So I'm trying to use a modified version of this code
(https://github.com/snf/keras-fractalnet)
that uses Dense layers 512, 128, 32, 8 instead of the convolution layers. The original I believe uses (63,3,3), (128,3,3), (256,3,3),(512,3,3),(512,3,3). Since there are 4 blocks being used with a width of 3, there are a total of 4536 nodes in my version being used if I am correct. Also all layers are using tanh activations except for the last row of the last block.
I'm running on Ubuntu 18.04 with 16GB RAM, but I've noticed that after it (running keras as well as TF2) executes train_on_batch, the available memory goes from 13232 on the free -m command down to 9718 and continues to decrease in similar amounts every first time train_on_batch is called after every 20 episodes.
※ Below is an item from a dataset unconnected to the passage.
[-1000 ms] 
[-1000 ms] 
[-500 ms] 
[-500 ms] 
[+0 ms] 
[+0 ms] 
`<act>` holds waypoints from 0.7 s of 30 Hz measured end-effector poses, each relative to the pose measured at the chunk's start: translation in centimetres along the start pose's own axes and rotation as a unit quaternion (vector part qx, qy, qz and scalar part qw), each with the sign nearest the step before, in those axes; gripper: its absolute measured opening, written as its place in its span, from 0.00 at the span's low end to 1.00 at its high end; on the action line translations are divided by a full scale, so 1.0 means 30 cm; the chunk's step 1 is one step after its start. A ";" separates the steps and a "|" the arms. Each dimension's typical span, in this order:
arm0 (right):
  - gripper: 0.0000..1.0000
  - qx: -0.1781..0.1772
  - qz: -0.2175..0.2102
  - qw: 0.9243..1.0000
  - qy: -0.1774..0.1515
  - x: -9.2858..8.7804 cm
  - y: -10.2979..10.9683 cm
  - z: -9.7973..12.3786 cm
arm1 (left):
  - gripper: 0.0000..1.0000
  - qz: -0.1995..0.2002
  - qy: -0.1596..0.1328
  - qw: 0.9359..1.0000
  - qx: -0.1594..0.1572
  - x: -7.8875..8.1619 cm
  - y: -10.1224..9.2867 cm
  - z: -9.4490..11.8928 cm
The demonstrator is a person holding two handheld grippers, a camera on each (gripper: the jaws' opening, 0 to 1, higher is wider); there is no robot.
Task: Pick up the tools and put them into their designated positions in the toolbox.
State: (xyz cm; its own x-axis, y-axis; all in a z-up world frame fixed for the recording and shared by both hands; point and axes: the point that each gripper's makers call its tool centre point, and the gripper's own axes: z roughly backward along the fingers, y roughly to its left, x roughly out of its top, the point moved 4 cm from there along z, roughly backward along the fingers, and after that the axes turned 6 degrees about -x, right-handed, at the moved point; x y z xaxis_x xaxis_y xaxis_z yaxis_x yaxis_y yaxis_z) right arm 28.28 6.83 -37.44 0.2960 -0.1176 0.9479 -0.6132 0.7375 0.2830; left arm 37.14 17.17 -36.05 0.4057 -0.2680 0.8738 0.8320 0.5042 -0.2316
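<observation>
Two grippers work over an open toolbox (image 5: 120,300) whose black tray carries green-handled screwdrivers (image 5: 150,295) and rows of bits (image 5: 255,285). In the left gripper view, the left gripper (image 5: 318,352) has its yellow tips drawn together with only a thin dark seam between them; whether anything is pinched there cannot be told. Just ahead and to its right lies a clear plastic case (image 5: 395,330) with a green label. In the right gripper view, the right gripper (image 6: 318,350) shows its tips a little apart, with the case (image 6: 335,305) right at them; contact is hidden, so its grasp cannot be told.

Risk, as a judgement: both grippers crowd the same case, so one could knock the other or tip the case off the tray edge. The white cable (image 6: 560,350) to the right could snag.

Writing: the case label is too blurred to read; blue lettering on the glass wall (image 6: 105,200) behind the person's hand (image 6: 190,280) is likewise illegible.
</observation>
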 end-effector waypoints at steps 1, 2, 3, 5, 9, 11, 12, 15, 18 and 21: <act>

Now, I'm pretty new to Tensorflow, but dropping around 3GB (if I'm reading that correctly) every time train_on_batch is called seems a bit extreme to me, so I was hoping someone could tell me if my number of nodes seems a bit extreme? Or possibly could point me in the right direction as to things to look for? If you want me to, I can post my codes, but I also tried to use a modified version of pat-coady's TRPO code that uses PyBullet to build the NN which means it is quite lengthy, but if need me to, I can at least share it on github.
Update:
Here is a histogram plot of what the input data looks like.
Update 2:
Thanks to prouast, I have been pointed in the correct direction but I'm still a little confused. While trying to switch to float16 instead of float32, I found out that there were 1000's of new dense layers being created on every single fractal_net call. However, I was only able to see this through warnings that started showing up in my code about float32 and float16 values being used at the same time. So I changed the code to initialize 20 dense layers once and then use them every time fractal_net is called. This seems to somewhat work as it becomes less frequent to loose 2+Gb of RAM on the train_on_batch calls. But it still does here and there.
So my next question is, is there anyway to have the subclassed model report how many dense layers are currently being used and are taking up RAM? I'm going to try to re-create the float16 vs float32 warnings again because I forgot how they were being created but I'd prefer to have a more direct way to see the size of the model.
I have checked the weights before and after the train_on_batch is called, and the weights are not updating as I was afraid.